Task instructions: Copy out, from the data below, each line in which the word "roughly" occurs.

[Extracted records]
========
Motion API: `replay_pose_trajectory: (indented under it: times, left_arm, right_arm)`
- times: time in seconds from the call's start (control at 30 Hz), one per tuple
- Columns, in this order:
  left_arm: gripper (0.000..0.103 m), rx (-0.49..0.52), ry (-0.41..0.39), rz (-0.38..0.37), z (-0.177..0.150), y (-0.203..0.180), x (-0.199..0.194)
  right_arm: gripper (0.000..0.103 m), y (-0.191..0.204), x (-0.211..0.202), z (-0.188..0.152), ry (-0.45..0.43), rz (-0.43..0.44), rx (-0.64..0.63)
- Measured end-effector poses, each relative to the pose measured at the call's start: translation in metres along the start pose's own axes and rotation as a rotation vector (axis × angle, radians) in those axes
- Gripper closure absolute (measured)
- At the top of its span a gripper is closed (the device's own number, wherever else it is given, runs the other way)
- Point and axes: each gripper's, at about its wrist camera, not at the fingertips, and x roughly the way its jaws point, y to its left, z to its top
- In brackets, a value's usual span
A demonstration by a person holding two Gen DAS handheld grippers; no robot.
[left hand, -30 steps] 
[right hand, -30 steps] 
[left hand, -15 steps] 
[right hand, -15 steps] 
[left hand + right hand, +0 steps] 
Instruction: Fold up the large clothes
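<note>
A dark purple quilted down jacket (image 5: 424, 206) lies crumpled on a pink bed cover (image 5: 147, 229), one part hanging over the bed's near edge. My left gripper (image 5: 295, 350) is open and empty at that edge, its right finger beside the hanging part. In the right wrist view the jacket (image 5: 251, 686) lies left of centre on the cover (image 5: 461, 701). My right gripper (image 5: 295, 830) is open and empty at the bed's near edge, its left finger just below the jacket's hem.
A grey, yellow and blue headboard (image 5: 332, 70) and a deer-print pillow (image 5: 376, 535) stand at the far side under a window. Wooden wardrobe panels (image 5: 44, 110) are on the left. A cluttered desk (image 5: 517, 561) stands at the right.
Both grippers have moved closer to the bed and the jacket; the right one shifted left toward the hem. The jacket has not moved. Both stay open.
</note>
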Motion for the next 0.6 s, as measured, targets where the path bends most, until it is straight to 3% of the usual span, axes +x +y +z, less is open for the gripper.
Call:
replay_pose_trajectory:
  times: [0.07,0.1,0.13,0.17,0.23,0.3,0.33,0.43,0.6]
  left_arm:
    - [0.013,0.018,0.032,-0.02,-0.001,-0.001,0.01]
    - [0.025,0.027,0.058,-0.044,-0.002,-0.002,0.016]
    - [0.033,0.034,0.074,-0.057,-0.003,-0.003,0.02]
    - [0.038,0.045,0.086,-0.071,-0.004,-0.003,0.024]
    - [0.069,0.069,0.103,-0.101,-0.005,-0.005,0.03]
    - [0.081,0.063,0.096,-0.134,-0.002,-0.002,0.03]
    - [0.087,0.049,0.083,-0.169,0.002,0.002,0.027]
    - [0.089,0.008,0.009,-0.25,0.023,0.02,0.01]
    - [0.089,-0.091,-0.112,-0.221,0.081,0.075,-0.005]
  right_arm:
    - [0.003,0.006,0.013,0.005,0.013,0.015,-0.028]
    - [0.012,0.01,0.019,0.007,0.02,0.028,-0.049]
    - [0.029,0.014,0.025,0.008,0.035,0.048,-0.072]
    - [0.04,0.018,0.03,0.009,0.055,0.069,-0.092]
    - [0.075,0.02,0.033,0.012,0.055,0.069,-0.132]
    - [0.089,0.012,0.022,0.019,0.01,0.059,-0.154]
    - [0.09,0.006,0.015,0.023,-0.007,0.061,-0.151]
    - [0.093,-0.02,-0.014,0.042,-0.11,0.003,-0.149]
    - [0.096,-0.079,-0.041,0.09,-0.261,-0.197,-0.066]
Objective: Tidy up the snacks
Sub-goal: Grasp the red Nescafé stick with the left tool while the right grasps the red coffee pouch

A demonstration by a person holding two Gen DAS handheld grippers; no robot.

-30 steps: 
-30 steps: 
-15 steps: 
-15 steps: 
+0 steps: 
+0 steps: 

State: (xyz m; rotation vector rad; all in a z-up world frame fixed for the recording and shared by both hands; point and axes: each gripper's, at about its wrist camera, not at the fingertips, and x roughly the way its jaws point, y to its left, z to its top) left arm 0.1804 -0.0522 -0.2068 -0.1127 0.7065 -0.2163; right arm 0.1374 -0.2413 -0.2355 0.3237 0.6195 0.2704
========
Response to the exercise:
- Point and axes: each gripper's, at about its wrist camera, not at the fingertips, and x roughly the way its jaws point, y to its left, z to its top
State: (xyz m; rotation vector rad; all in a z-up world frame fixed for the recording and shared by both hands; point and axes: each gripper's, at about its wrist camera, not at the fingertips, and x roughly the way its jaws point, y to its left, z to its top) left arm 0.1804 -0.0522 -0.2068 -0.1127 0.7065 -0.2163; right arm 0.1374 -0.2413 -0.2355 0.3237 0.6195 0.2704

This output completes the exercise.